## Task to carry out
With pictures removed, the data below should be returned exactly.

## Data provided
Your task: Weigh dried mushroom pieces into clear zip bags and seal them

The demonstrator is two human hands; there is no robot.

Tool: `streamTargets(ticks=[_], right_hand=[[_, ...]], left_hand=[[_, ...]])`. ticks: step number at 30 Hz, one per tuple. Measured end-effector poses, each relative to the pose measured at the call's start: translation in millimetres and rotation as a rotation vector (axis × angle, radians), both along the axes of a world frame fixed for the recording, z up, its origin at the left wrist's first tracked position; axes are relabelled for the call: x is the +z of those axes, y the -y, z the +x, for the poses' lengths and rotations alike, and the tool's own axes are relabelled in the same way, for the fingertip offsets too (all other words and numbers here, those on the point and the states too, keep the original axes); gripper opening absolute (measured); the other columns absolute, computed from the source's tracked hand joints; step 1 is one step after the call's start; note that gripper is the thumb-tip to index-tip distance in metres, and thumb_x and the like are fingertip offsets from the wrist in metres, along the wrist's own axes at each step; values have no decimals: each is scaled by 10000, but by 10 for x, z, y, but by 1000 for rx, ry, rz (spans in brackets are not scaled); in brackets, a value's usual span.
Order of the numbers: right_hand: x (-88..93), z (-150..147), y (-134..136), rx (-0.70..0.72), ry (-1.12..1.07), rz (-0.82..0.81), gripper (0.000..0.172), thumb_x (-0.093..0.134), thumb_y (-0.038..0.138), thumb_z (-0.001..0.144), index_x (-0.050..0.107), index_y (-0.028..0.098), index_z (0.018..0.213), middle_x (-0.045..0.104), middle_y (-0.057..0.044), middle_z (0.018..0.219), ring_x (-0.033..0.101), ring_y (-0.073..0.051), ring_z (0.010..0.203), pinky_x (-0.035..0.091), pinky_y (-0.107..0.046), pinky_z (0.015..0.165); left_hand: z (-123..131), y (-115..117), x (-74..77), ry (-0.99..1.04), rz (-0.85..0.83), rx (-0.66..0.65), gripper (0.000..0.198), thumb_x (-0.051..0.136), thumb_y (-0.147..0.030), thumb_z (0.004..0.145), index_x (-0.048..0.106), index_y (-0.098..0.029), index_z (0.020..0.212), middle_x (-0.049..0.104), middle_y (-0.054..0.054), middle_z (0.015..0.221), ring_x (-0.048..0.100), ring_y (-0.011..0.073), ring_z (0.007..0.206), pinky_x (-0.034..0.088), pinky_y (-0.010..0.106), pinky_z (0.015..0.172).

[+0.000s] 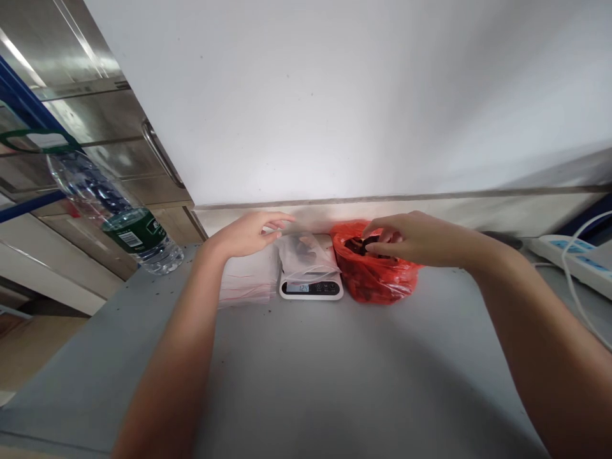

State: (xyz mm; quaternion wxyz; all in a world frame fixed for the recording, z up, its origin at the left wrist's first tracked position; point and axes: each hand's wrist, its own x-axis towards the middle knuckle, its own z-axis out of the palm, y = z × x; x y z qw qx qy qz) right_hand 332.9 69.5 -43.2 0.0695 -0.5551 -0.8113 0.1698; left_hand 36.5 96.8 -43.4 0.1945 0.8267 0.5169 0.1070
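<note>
My left hand (pixel 248 233) hovers at the left of the scale, fingers loosely stretched and apart, holding nothing. On the small white digital scale (pixel 312 294) lies a clear zip bag (pixel 308 258) with some dark pieces inside; the lit display seems to read 124 or 12.4. My right hand (pixel 406 237) is over the mouth of a red plastic bag (pixel 377 284), which holds dark, dried-looking pieces. Between its thumb and fingertips is a dark piece (pixel 367 243), at the bag's opening. Flat clear zip bags (pixel 246 280) are stacked left of the scale, partly behind my left hand.
A large water bottle (pixel 138 233) with a green label and handle stands at the table's left edge. A white device with blue buttons (pixel 578 255) and a white cable (pixel 571 280) lie at the right. Behind the grey table (pixel 325 376) rises a white wall (pixel 335 102).
</note>
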Motion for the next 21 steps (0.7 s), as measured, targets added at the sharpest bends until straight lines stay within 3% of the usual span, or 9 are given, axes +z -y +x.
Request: streamTargets(ticks=[6, 9, 12, 14, 16, 18, 21], right_hand=[[38, -190, 129, 249, -87, -59, 290, 511, 409, 872, 730, 261, 753, 704, -13, 744, 649, -223, 708, 463, -333, 622], [-19, -306, 179, 320, -85, -92, 296, 508, 371, 892, 779, 263, 842, 745, -45, 1070, 696, -248, 898, 521, -356, 736], [-86, -398, 210, 324, -25, -135, 321, 515, 333, 914, 798, 271, 1051, 597, -65, 1460, 704, -264, 1032, 540, -369, 812], [-119, -431, 215, 350, 24, -163, 354, 513, 315, 927, 775, 249, 1156, 486, -91, 1578, 679, -302, 1139, 540, -397, 857], [-139, -437, 211, 370, 51, -179, 393, 511, 323, 938, 732, 218, 1245, 470, -118, 1590, 630, -336, 1235, 533, -430, 904], [-145, -425, 204, 350, 38, -171, 426, 497, 335, 949, 687, 203, 1306, 565, -138, 1503, 632, -334, 1228, 533, -434, 901], [-128, -409, 198, 296, -18, -104, 381, 485, 330, 952, 702, 223, 1246, 755, -107, 1168, 719, -282, 973, 542, -394, 789]], left_hand=[[-27, -66, -78, 20, -25, -16, 470, 463, -210, 941, 611, -235, 1386, 675, 76, 1381, 622, 235, 1287, 499, 365, 1054], [-43, -74, -88, 25, -30, -23, 477, 456, -214, 941, 602, -221, 1395, 661, 85, 1403, 613, 240, 1303, 496, 362, 1058], [-54, -67, -81, 11, -32, 0, 476, 453, -246, 951, 594, -226, 1405, 667, 103, 1391, 610, 257, 1307, 512, 375, 1034], [-58, -61, -72, -2, -23, 9, 474, 454, -259, 952, 596, -232, 1403, 678, 104, 1371, 620, 257, 1294, 518, 369, 1022], [-59, -57, -64, -8, -10, 10, 469, 457, -260, 949, 605, -234, 1394, 689, 99, 1353, 631, 253, 1276, 515, 357, 1020], [-58, -55, -57, -8, -9, 12, 464, 454, -265, 954, 609, -235, 1391, 691, 92, 1352, 629, 251, 1277, 513, 346, 1021], [-50, -51, -46, -3, -18, 11, 465, 429, -267, 971, 601, -222, 1401, 663, 89, 1397, 611, 245, 1302, 502, 337, 1033]])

## Answer to the problem
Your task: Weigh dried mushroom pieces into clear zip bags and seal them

The demonstrator is two human hands; there is no robot.

Tool: `streamTargets(ticks=[_], right_hand=[[_, ...]], left_hand=[[_, ...]])`. ticks: step number at 30 Hz, one per tuple. Measured end-effector poses, each relative to the pose measured at the call's start: translation in millimetres and rotation as a rotation vector (axis × angle, radians), both along the axes of a world frame fixed for the recording, z up, its origin at the left wrist's first tracked position; axes are relabelled for the call: x is the +z of those axes, y the -y, z the +x, for the poses' lengths and rotations alike, and the tool's own axes are relabelled in the same way, for the fingertip offsets too (all other words and numbers here, those on the point and the states too, keep the original axes); gripper opening absolute (measured); the other columns absolute, computed from the source's tracked hand joints; step 1 is one step after the call's start; note that gripper is the thumb-tip to index-tip distance in metres, and thumb_x and the like are fingertip offsets from the wrist in metres, along the wrist's own axes at each step; values have no decimals: each is scaled by 10000, but by 10 for x, z, y, but by 1000 for rx, ry, rz (spans in brackets are not scaled); in brackets, a value's usual span.
Order of the numbers: right_hand: x (-88..93), z (-150..147), y (-134..136), rx (-0.70..0.72), ry (-1.12..1.07), rz (-0.82..0.81), gripper (0.000..0.172), thumb_x (-0.093..0.134), thumb_y (-0.038..0.138), thumb_z (-0.001..0.144), index_x (-0.050..0.107), index_y (-0.028..0.098), index_z (0.018..0.213), middle_x (-0.045..0.104), middle_y (-0.057..0.044), middle_z (0.018..0.219), ring_x (-0.033..0.101), ring_y (-0.073..0.051), ring_z (0.010..0.203), pinky_x (-0.035..0.091), pinky_y (-0.107..0.046), pinky_z (0.015..0.165); left_hand: z (-123..131), y (-115..117), x (-74..77), ry (-0.99..1.04), rz (-0.85..0.83), rx (-0.66..0.65), gripper (0.000..0.198), thumb_x (-0.051..0.136), thumb_y (-0.147..0.030), thumb_z (0.004..0.145), index_x (-0.048..0.106), index_y (-0.098..0.029), index_z (0.020..0.212), middle_x (-0.049..0.104), middle_y (-0.054..0.054), middle_z (0.015..0.221), ring_x (-0.048..0.100), ring_y (-0.011..0.073), ring_z (0.007..0.206), pinky_x (-0.034..0.088), pinky_y (-0.010..0.106), pinky_z (0.015..0.172).

[+0.000s] 

State: (xyz mm; quaternion wxyz; all in a world frame fixed for the recording, z up, its origin at the left wrist's first tracked position; point and axes: each hand's wrist, its own x-axis towards the middle knuckle, its own z-axis out of the palm, y = z × x; x y z qw qx qy qz) right_hand 332.9 69.5 -43.2 0.0695 -0.5551 -0.8113 0.1698; left_hand 36.5 96.8 -43.4 0.1945 0.8267 0.5169 0.1070
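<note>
My left hand (pixel 248 233) hovers at the left of the scale, fingers loosely stretched and apart, holding nothing. On the small white digital scale (pixel 312 294) lies a clear zip bag (pixel 308 258) with some dark pieces inside; the lit display seems to read 124 or 12.4. My right hand (pixel 406 237) is over the mouth of a red plastic bag (pixel 377 284), which holds dark, dried-looking pieces. Between its thumb and fingertips is a dark piece (pixel 367 243), at the bag's opening. Flat clear zip bags (pixel 246 280) are stacked left of the scale, partly behind my left hand.
A large water bottle (pixel 138 233) with a green label and handle stands at the table's left edge. A white device with blue buttons (pixel 578 255) and a white cable (pixel 571 280) lie at the right. Behind the grey table (pixel 325 376) rises a white wall (pixel 335 102).
</note>
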Motion for the next 21 steps (0.7 s), as measured, targets added at the sharpest bends until straight lines stay within 3% of the usual span, or 9 are given, axes +z -y +x.
Request: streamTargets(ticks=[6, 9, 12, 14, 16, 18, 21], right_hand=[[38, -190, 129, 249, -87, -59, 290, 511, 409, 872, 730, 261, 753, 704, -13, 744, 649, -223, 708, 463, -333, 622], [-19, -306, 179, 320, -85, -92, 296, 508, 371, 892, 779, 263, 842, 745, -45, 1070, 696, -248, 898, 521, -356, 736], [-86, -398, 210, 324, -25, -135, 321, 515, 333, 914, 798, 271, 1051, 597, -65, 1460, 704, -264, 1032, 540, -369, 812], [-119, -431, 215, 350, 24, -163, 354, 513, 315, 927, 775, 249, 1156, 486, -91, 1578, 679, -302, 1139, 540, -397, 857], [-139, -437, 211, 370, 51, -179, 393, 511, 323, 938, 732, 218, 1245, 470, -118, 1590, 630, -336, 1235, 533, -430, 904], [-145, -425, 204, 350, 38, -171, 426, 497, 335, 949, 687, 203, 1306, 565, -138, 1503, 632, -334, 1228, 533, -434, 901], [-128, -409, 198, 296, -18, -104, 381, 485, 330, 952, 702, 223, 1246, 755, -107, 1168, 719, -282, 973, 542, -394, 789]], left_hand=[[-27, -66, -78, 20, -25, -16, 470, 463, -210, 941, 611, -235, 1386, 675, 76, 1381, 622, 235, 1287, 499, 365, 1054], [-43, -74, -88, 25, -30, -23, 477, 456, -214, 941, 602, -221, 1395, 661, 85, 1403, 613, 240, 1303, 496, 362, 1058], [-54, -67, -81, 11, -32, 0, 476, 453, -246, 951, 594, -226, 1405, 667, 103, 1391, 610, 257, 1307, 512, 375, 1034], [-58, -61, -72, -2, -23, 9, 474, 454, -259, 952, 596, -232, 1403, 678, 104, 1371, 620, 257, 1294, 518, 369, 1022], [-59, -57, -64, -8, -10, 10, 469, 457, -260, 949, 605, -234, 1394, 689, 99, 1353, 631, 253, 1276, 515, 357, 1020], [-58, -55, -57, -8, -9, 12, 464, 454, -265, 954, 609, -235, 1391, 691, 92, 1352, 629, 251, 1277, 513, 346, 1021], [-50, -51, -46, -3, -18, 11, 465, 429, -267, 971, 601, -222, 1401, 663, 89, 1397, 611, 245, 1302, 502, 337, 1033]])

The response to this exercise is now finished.